* [EXERCISE] Extract from the entries below, exactly as given, only the lines from the line containing "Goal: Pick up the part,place" to the line containing "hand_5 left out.", both lines included.

* [MATERIAL SHOWN]
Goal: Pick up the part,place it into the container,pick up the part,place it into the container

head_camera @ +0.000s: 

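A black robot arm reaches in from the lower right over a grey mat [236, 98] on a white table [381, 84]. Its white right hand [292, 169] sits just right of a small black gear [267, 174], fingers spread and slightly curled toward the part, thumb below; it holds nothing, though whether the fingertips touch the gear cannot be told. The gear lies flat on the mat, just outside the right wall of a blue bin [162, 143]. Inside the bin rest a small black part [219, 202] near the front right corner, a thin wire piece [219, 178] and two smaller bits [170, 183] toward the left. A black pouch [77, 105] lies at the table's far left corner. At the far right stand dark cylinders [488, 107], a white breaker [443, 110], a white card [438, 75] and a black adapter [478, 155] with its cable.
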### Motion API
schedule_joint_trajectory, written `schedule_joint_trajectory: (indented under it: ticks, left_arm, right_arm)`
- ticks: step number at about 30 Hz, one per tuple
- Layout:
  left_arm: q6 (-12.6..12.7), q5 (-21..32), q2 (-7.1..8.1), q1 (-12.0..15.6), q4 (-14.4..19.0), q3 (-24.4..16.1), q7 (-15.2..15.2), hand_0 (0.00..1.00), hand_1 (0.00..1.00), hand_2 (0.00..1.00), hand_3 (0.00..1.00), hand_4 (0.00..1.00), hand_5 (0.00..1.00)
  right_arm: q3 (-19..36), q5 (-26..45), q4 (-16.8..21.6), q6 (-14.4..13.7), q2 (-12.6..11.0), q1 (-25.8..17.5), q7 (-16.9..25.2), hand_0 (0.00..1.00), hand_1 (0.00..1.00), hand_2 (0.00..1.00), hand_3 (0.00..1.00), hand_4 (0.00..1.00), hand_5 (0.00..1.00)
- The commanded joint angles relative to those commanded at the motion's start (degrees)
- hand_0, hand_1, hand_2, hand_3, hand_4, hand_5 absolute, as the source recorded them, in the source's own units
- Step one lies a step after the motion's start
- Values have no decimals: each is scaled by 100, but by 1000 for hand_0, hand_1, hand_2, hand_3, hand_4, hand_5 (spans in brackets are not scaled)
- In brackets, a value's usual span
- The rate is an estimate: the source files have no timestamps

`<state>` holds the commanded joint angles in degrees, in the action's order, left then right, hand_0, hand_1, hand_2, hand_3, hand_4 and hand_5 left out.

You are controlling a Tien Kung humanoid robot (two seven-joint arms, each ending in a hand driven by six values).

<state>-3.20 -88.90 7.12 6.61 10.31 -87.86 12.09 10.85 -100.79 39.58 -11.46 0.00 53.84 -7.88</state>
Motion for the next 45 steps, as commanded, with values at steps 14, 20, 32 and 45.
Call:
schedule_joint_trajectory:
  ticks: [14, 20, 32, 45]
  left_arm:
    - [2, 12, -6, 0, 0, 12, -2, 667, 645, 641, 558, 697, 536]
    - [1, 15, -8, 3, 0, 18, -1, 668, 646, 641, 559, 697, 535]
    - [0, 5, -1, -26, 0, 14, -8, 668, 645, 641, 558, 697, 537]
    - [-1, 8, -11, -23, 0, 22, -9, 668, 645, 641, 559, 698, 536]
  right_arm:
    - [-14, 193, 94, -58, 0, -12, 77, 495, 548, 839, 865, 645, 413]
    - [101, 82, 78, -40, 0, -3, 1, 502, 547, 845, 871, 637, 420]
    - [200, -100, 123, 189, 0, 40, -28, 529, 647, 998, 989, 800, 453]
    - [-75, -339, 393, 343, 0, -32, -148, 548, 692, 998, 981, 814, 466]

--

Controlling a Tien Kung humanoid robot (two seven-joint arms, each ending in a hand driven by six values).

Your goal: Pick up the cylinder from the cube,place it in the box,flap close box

* [THE ANSWER]
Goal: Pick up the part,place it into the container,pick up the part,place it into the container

head_camera @ +0.000s: 

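A black robot arm reaches in from the lower right over a grey mat [236, 98] on a white table [381, 84]. Its white right hand [292, 169] sits just right of a small black gear [267, 174], fingers spread and slightly curled toward the part, thumb below; it holds nothing, though whether the fingertips touch the gear cannot be told. The gear lies flat on the mat, just outside the right wall of a blue bin [162, 143]. Inside the bin rest a small black part [219, 202] near the front right corner, a thin wire piece [219, 178] and two smaller bits [170, 183] toward the left. A black pouch [77, 105] lies at the table's far left corner. At the far right stand dark cylinders [488, 107], a white breaker [443, 110], a white card [438, 75] and a black adapter [478, 155] with its cable.
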### Motion API
schedule_joint_trajectory, written `schedule_joint_trajectory: (indented under it: ticks, left_arm, right_arm)`
- ticks: step number at about 30 Hz, one per tuple
- Layout:
  left_arm: q6 (-12.6..12.7), q5 (-21..32), q2 (-7.1..8.1), q1 (-12.0..15.6), q4 (-14.4..19.0), q3 (-24.4..16.1), q7 (-15.2..15.2), hand_0 (0.00..1.00), hand_1 (0.00..1.00), hand_2 (0.00..1.00), hand_3 (0.00..1.00), hand_4 (0.00..1.00), hand_5 (0.00..1.00)
  right_arm: q3 (-19..36), q5 (-26..45), q4 (-16.8..21.6), q6 (-14.4..13.7), q2 (-12.6..11.0), q1 (-25.8..17.5), q7 (-16.9..25.2), hand_0 (0.00..1.00), hand_1 (0.00..1.00), hand_2 (0.00..1.00), hand_3 (0.00..1.00), hand_4 (0.00..1.00), hand_5 (0.00..1.00)
- The commanded joint angles relative to those commanded at the motion's start (degrees)
- hand_0, hand_1, hand_2, hand_3, hand_4, hand_5 absolute, as the source recorded them, in the source's own units
- Step one lies a step after the motion's start
- Values have no decimals: each is scaled by 100, but by 1000 for hand_0, hand_1, hand_2, hand_3, hand_4, hand_5 (spans in brackets are not scaled)
- In brackets, a value's usual span
- The rate is an estimate: the source files have no timestamps

`<state>` holds the commanded joint angles in degrees, in the action's order, left then right, hand_0, hand_1, hand_2, hand_3, hand_4 and hand_5 left out.

The response above is complete.